Being off Twitter has been a political gain for Trump, said Spicer, who opposes any Twitter bans on anti-censorship grounds.
“One of the biggest critiques of Trump from a lot of his detractors was the tone and tenor of his tweets,” he said. “With the absence of that, and the reality of Biden’s policies, then how well President Trump’s policies worked comes shining through a lot greater.”
Rather than unleashing a barrage of unplanned tweets that often undermined his own agenda and sent his allies scrambling, Trump is releasing fewer messages and giving Republicans fewer reasons to distance themselves from him, GOP insiders say.
“I think it’s been a net benefit. His statements are still getting very widely covered,” Wilson told Insider, noting that many journalists “can’t help themselves” when Trump blasts out an emailed statement.
“It has also benefited him in making him look like a victim subject to censorship, and all the punishments by Big Tech,” Wilson added.
Should Trump run again in 2024 and Twitter keeps its ban in place, it would deprive him of his main channel of communication to the masses. His primary rivals, should anyone challenge him, would have the advantage of being able to spin their debate performances and campaign maneuvers all over Twitter, which is the primary public square for any modern election.

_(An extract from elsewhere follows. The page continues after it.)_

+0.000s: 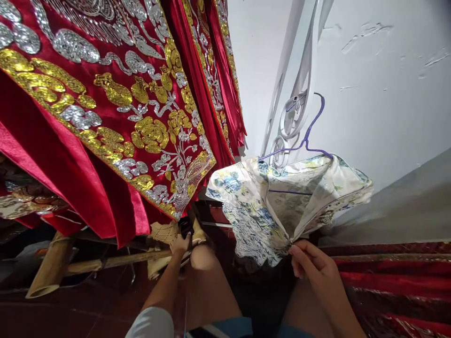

“On the whole, it will probably be detrimental to his campaign if he doesn’t have that tool in his toolbox,” said Kaplan. “But I also think that’s entirely of his own doing because he repeatedly spread information on his own platforms that are dangerous.”
If given the opportunity to return to Twitter, Trump should not take it given how his message and support are going strong without his own handle on the social network, Spicer said. But another reason is that alternatives have emerged, including Trump’s already-struggling network TRUTH Social, GETTR, and Parler, which Spicer said have been “good for the conservative movement.”